(TASK OBJECTIVE):
Verbatim, and with nothing else, reproduce the data below from its first line through the line containing "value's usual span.".

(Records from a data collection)

□ □ □ □

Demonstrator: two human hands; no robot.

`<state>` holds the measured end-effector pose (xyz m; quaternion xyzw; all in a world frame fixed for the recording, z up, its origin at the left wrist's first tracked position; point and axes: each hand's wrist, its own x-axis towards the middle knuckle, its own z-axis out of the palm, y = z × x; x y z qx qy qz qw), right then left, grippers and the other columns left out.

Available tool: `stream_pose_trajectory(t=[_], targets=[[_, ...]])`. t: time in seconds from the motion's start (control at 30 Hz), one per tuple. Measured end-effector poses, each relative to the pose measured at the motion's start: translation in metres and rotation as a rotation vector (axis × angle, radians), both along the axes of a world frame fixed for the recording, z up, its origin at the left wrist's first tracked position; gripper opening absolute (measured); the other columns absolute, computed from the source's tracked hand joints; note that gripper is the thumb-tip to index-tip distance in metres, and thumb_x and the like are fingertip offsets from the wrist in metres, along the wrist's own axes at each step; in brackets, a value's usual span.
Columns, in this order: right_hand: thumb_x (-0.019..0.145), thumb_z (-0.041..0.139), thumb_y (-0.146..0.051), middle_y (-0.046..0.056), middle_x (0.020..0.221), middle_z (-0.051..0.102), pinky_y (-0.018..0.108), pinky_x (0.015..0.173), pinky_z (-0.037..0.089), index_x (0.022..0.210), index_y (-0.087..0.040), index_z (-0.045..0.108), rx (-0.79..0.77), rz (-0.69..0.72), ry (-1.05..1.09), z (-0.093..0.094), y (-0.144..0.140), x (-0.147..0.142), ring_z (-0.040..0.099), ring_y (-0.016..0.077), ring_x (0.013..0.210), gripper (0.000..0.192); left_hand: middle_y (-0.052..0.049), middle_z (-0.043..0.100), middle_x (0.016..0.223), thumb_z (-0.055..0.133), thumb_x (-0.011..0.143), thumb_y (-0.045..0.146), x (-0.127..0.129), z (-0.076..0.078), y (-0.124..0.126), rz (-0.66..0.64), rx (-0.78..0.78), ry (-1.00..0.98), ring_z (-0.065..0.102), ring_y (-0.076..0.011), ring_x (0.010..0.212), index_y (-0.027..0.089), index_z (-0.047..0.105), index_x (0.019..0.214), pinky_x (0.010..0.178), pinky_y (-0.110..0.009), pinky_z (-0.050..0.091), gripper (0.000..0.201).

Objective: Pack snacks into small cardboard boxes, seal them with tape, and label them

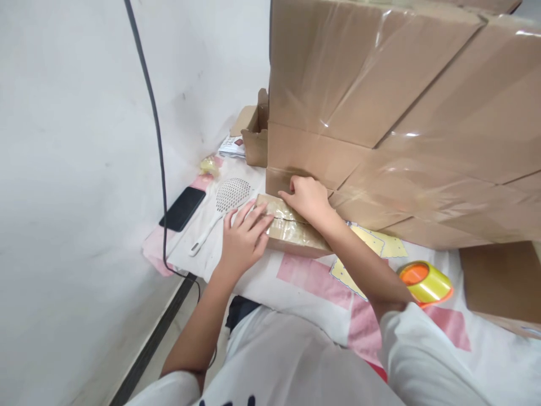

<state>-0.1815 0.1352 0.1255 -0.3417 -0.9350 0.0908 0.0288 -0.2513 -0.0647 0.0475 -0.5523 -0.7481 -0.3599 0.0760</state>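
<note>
A small cardboard box (298,248) lies on the cloth-covered table in front of me, with clear tape along its top seam. My left hand (243,239) rests on the box's left end, its fingers stretched out and spread. Over the far side of the same box, my right hand (310,200) is curled, with the thumb pointing left; its fingertips are partly hidden. Left of the box is a white perforated skimmer (232,194), its handle pointing toward me.
Large taped cardboard boxes (329,73) form a wall behind my hands. A roll of yellow tape (426,282) lies right, near an open carton (502,276). On the left are a black phone (183,208) and a hanging cable (156,121). A small open box (256,146) stands behind.
</note>
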Motion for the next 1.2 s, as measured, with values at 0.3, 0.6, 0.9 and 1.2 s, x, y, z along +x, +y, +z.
stream_pose_trajectory(t=[0.3,0.6,0.9,1.2], targets=[[0.091,0.063,-0.041,0.006,0.081,0.071,0.032,0.070,0.043,0.086,-0.019,0.068,-0.146,-0.015,0.507,-0.003,0.017,0.106,0.062,0.0200,0.075,0.023,-0.005,0.040,0.166,0.053,0.100,0.039,-0.024,0.001,0.003,-0.014,-0.181,0.006,0.049,-0.0343,0.143,0.034,0.063,0.142,0.110,-0.051,0.040,0.044],[0.087,0.058,-0.039,0.010,0.087,0.073,0.038,0.077,0.049,0.087,-0.018,0.070,-0.257,-0.731,0.581,-0.090,0.014,0.274,0.065,0.0249,0.081,0.024,-0.003,0.051,0.159,0.051,0.100,0.035,-0.029,-0.010,0.003,-0.057,-0.105,0.075,0.053,-0.0337,0.138,0.035,0.056,0.149,0.114,-0.051,0.038,0.049],[0.097,0.050,-0.022,0.013,0.107,0.072,0.041,0.092,0.044,0.105,-0.016,0.077,-0.178,-0.374,0.152,-0.099,0.008,0.264,0.061,0.0296,0.103,0.029,-0.004,0.039,0.167,0.052,0.100,0.034,-0.027,-0.030,0.006,-0.119,0.089,-0.052,0.045,-0.0323,0.149,0.034,0.058,0.147,0.124,-0.057,0.037,0.048],[0.103,0.041,-0.015,0.014,0.109,0.056,0.038,0.087,0.041,0.117,-0.023,0.078,-0.180,-0.012,0.097,-0.121,0.005,0.244,0.049,0.0273,0.102,0.040,-0.005,0.041,0.165,0.051,0.102,0.030,-0.022,-0.023,0.007,-0.134,0.091,-0.072,0.045,-0.0314,0.150,0.034,0.059,0.146,0.125,-0.055,0.037,0.045]])
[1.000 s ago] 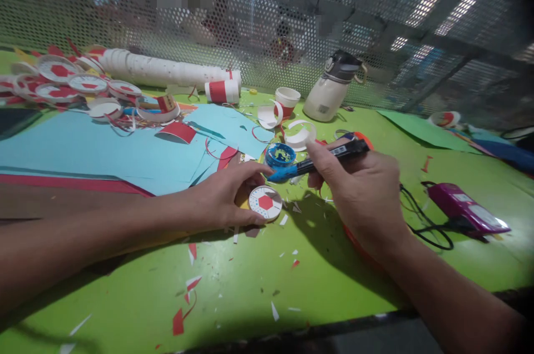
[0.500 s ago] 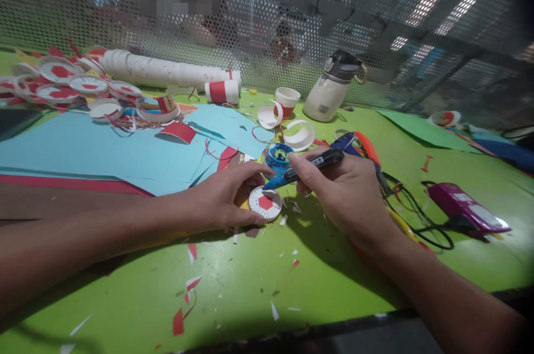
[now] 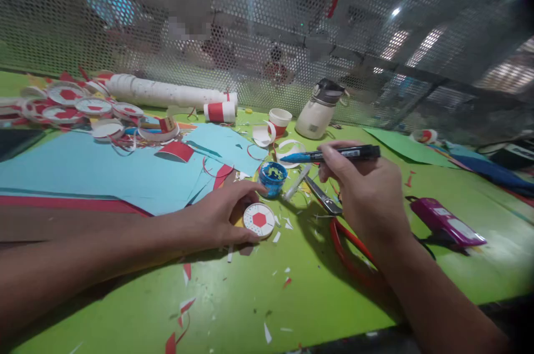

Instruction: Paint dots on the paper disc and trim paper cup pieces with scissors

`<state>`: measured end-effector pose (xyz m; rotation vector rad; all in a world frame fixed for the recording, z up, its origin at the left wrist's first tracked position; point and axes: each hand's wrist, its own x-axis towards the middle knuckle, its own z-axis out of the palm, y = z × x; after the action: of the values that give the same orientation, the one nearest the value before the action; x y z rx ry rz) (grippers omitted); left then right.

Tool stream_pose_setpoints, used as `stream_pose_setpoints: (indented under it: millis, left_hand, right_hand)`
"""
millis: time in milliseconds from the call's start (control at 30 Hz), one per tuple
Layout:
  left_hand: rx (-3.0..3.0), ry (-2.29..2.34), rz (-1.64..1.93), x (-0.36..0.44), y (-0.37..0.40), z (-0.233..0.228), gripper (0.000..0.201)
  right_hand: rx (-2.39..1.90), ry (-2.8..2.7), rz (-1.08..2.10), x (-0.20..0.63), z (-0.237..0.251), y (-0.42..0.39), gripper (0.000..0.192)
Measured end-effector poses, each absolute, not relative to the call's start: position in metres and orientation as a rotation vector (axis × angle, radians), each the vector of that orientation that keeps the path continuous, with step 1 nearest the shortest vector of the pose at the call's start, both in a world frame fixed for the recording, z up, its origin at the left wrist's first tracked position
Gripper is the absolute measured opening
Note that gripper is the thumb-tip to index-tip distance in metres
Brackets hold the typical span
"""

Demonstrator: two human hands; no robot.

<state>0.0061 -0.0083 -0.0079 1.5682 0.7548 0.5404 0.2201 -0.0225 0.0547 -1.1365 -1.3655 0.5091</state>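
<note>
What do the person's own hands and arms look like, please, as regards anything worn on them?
The left hand and right hand are both bare, with no gloves. The left forearm and right forearm show no sleeve, watch or bracelet. No ring can be seen, though some fingers are partly hidden.

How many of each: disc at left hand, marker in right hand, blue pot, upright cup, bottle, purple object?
Disc at left hand: 1
Marker in right hand: 1
Blue pot: 1
Upright cup: 1
Bottle: 1
Purple object: 1
Total: 6
</note>
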Motion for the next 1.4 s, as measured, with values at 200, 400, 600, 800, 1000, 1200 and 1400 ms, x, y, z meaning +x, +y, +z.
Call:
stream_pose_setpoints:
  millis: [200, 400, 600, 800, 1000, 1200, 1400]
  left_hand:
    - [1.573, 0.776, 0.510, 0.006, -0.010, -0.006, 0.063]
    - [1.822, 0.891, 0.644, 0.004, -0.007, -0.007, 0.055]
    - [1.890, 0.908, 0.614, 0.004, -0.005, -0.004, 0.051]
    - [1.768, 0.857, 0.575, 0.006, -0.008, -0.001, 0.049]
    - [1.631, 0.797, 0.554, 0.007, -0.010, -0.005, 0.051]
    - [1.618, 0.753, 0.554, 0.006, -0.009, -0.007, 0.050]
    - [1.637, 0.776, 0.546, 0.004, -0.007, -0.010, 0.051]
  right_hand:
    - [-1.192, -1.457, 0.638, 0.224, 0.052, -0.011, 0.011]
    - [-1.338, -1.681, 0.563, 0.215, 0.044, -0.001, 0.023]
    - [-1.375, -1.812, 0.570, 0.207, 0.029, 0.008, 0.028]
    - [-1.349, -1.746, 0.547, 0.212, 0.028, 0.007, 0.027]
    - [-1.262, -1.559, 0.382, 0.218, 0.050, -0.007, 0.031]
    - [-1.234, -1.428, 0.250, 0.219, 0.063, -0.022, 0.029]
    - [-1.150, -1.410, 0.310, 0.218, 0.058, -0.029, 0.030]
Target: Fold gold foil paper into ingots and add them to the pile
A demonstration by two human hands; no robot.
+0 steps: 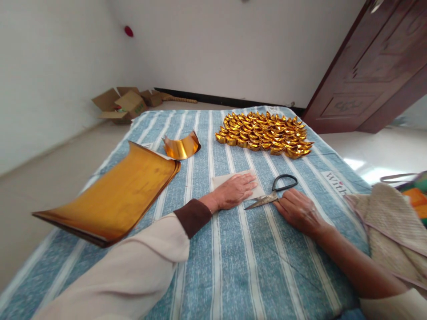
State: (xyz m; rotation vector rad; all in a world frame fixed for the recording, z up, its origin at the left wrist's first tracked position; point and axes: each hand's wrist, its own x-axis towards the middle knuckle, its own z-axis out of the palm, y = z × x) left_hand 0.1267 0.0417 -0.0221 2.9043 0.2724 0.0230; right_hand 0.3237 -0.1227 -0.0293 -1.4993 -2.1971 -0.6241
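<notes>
- I take the scissors (271,194) as my landmark: they lie on the striped blue mattress (233,266), long axis running from the blade tips at lower left up to the black handle loops at upper right.
- My right hand (298,210) rests just right of the blades, fingers together and flat, fingertips touching or nearly touching the metal; not gripping.
- My left hand (233,191) lies left of the scissors, palm down, fingers pressed together on a pale paper sheet (230,180), with the blade tips beside that sheet's near corner.
- The right hand is nearer the scissors.
- Beyond the scissors sits a spread of folded gold ingots (265,133).
- Far left of them: a gold foil stack (113,195) and a curled gold sheet (182,147).
- Open cardboard boxes (122,104) stand on the floor; I can't make out their contents.
</notes>
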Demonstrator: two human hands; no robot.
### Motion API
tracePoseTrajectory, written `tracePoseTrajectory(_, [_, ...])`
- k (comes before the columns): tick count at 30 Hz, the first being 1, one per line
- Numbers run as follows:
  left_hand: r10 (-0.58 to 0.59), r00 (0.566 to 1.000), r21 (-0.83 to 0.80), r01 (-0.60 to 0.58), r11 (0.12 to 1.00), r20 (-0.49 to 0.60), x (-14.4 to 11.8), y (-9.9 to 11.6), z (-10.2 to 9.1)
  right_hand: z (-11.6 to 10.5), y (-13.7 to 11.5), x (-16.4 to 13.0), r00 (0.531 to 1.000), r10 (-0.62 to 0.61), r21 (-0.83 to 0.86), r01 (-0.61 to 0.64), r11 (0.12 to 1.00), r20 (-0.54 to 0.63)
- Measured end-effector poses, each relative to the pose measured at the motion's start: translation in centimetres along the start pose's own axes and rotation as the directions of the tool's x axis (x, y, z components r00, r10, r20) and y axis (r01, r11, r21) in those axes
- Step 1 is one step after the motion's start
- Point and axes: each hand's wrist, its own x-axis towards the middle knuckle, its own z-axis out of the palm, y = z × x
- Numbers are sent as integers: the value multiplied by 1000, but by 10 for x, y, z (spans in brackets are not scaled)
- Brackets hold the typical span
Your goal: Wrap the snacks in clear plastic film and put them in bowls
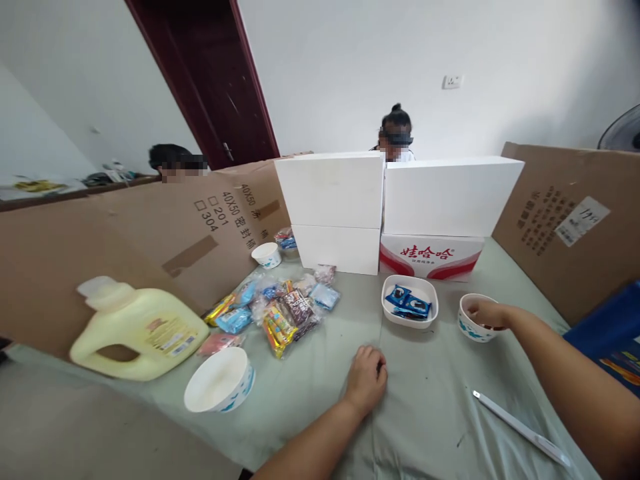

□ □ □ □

(SOLUTION TO THE PROBLEM):
Demonstrator: two human hands; no robot.

`<state>` holds the measured end-effector pose (xyz m; quaternion xyzw; all in a world frame fixed for the recording, z up, its origin at the left wrist's first tracked position; point and axes: each hand's wrist, its own x-axis towards the middle knuckle, its own z-axis out of the palm, y = z × x; x y z qx qy qz qw), right then left, grippers and the other columns left out.

Available tool: `stream_pose_trajectory(t=[_], targets=[[_, ...]])`. t: time in seconds from the motion's start (control at 30 Hz), one per tuple. Measured end-effector poses, each relative to the pose measured at the motion's start: translation in metres and rotation as a rotation vector (axis × angle, radians), both along the axes of a world frame fixed for the recording, z up, its origin at the left wrist's first tracked position; gripper opening absolute (measured); the other columns absolute, computed from the source's tracked hand joints; note that gripper is the thumb-tip to index-tip distance in metres, and thumb_x and the like are fingertip offsets from the wrist in metres, along the wrist's own axes at each step; in brackets, a value's usual span.

The output is complete.